* **Exercise goal**
Output all of the listing below, leaving every line unchanged.

* **Data excerpt**
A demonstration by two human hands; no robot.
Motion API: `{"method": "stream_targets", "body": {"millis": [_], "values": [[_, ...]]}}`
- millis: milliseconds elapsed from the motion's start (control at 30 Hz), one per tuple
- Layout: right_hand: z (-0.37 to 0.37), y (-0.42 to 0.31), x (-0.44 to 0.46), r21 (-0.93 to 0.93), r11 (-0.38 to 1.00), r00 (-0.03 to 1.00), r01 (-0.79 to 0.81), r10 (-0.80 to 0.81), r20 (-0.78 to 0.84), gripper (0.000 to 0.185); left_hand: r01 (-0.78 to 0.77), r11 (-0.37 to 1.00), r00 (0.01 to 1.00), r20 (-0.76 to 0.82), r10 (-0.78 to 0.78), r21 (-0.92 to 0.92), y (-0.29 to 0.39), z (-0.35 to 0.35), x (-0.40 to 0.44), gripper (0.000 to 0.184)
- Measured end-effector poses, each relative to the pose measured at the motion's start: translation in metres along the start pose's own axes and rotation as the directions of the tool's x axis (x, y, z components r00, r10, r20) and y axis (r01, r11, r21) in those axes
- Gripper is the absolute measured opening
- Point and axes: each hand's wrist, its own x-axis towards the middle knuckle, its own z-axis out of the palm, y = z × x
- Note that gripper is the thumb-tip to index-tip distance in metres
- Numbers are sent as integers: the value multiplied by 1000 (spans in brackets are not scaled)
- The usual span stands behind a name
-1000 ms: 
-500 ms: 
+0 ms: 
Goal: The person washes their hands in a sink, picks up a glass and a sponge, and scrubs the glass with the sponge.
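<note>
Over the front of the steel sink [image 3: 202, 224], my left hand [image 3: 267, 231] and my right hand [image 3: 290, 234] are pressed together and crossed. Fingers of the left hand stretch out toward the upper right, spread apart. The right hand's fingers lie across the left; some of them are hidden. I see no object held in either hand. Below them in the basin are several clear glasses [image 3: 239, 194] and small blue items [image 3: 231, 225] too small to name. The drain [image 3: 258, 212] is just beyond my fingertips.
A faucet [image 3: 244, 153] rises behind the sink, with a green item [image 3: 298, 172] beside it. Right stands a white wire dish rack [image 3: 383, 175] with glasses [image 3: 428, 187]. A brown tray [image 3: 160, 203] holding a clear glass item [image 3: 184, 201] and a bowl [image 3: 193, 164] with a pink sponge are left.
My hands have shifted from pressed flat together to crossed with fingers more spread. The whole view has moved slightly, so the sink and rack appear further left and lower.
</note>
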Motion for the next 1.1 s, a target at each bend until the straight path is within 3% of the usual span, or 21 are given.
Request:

* **Answer box**
A demonstration by two human hands; no robot.
Motion API: `{"method": "stream_targets", "body": {"millis": [_], "values": [[_, ...]]}}`
- millis: milliseconds elapsed from the motion's start (control at 30 Hz), one per tuple
- Layout: right_hand: z (-0.37 to 0.37), y (-0.42 to 0.31), x (-0.44 to 0.46), r21 (-0.93 to 0.93), r11 (-0.38 to 1.00), r00 (-0.03 to 1.00), r01 (-0.79 to 0.81), r10 (-0.80 to 0.81), r20 (-0.78 to 0.84), gripper (0.000 to 0.185); left_hand: r01 (-0.78 to 0.77), r11 (-0.37 to 1.00), r00 (0.01 to 1.00), r20 (-0.76 to 0.82), r10 (-0.78 to 0.78), r21 (-0.92 to 0.92), y (-0.29 to 0.39), z (-0.35 to 0.35), x (-0.40 to 0.44), gripper (0.000 to 0.184)
- Measured end-effector poses, each relative to the pose measured at the motion's start: translation in metres along the start pose's own axes and rotation as the directions of the tool's x axis (x, y, z components r00, r10, r20) and y axis (r01, r11, r21) in those axes
- Gripper is the absolute measured opening
- Point and axes: each hand's wrist, its own x-axis towards the middle knuckle, its own z-axis out of the palm, y = z × x
- Note that gripper is the thumb-tip to index-tip distance in metres
- Numbers are sent as integers: the value multiplied by 1000 (spans in brackets are not scaled)
- The usual span stands behind a name
-1000 ms: 
-500 ms: 
+0 ms: 
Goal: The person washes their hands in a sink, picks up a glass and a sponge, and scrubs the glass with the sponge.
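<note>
Over the front of the steel sink [image 3: 202, 224], my left hand [image 3: 267, 231] and my right hand [image 3: 290, 234] are pressed together and crossed. Fingers of the left hand stretch out toward the upper right, spread apart. The right hand's fingers lie across the left; some of them are hidden. I see no object held in either hand. Below them in the basin are several clear glasses [image 3: 239, 194] and small blue items [image 3: 231, 225] too small to name. The drain [image 3: 258, 212] is just beyond my fingertips.
A faucet [image 3: 244, 153] rises behind the sink, with a green item [image 3: 298, 172] beside it. Right stands a white wire dish rack [image 3: 383, 175] with glasses [image 3: 428, 187]. A brown tray [image 3: 160, 203] holding a clear glass item [image 3: 184, 201] and a bowl [image 3: 193, 164] with a pink sponge are left.
My hands have shifted from pressed flat together to crossed with fingers more spread. The whole view has moved slightly, so the sink and rack appear further left and lower.
</note>
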Motion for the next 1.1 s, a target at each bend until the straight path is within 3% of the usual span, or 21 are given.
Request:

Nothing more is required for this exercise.